Le conseil de discipline doit être en mesure de prouver les faits retenus pour justifier la sanction, rappelle le tribunal administratif de Strasbourg : des rapports ne mettant pas en cause nommément l’étudiant sanctionné, ou un unique témoignage contredit par d’autres témoignages n’est pas suffisant pour établir la matérialité des faits.
L’affaire portait sur des propos et comportements antisémites constatés au sein de l’IEP de Strasbourg, ayant abouti à des sanctions à l’égard de plusieurs étudiants. Un étudiant, sanctionné de 18 mois d’exclusion, contestait avoir participé à ces faits.
Le juge rappelle que:
« En l’absence de disposition législative contraire, il incombe à l’autorité investie du pouvoir disciplinaire d’établir les faits sur le fondement desquels elle inflige une sanction, ainsi que leur imputabilité à la personne à laquelle cette sanction est infligée. »
Dans cette affaire, il était reproché « des remarques antisémites à l’occasion d’une pièce de théâtre portant sur les rapports entre Israël et la Palestine, un harcèlement poursuivi sur les réseaux sociaux par un groupe dénommé « Zythopo » ». Le conseil de discipline avait considéré que « l’étudiant mentionné s’est vu apposer à l’entrée d’une soirée étudiante une croix gammée sur la main, en lieu et place de la croix simple reçue par les autres participants, ainsi que divers articles de presse décrivant un contexte d’antisémitisme au sein de l’IEP. »
Le tribunal administratif considère ces faits non établis. En effet, » ces différents éléments sont relevés de manière impersonnelle dans la décision, qui n’en impute aucun à M. B. L’université n’apporte pas davantage de précisions ou d’éléments à cet égard, alors que le requérant produit plusieurs témoignages d’étudiants attestant qu’il est étranger aux faits relevés. »
L’autre incident portait sur un « week-end d’intégration du mois de septembre 2018, chanté des chants négationnistes et antisémites devant un étudiant, après que celui-ci avait, la veille, protesté contre cette pratique, dans le but de le provoquer et de « s’assurer qu’il avait bien compris la leçon ». Il lui est reproché en second lieu d’avoir, lors de la dernière soirée du « BDE 2018/2019 » au mois de mai 2019, bousculé le même étudiant dans les toilettes de la boîte de nuit où se déroulait la soirée, en l’accusant de s’être plaint d’être victime d’antisémitisme lors d’un évènement antérieur, le critérium inter-IEP.

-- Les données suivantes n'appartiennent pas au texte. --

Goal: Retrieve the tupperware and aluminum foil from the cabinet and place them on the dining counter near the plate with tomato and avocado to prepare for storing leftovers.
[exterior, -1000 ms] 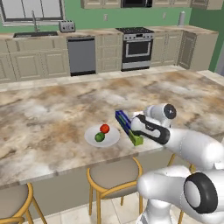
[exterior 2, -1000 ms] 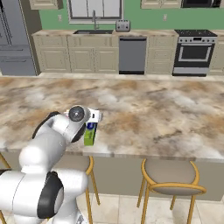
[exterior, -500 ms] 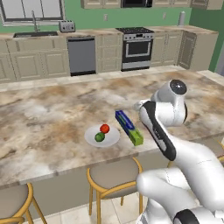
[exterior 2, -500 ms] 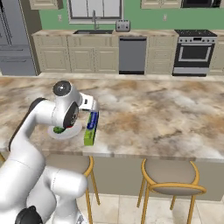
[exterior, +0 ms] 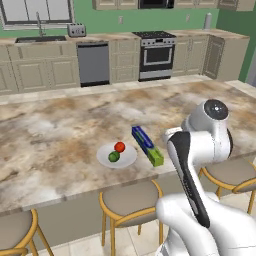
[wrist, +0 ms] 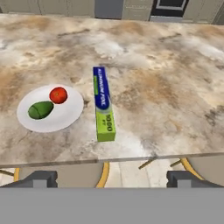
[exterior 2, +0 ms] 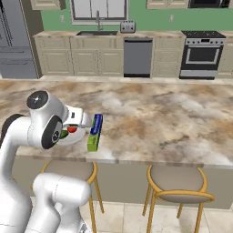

Le juge refuse de retenir comme établis ces faits car « la mise en cause de M. B pour ces deux incidents repose uniquement sur le témoignage de l’étudiant concerné ». En défense, le requérant, qui conteste fermement les accusations dont il fait l’objet, produit plusieurs courriers et attestations circonstanciés d’étudiants présents lors du week-end d’intégration de septembre 2018, qui non seulement ne confirment pas le comportement reproché, mais encore soulignent que l’intéressé s’est, au contraire, en plusieurs occasions, opposé à des débordements.
Le juge annule donc la décision d’exclusion de 18 mois prononcée à l’égard de l’étudiant.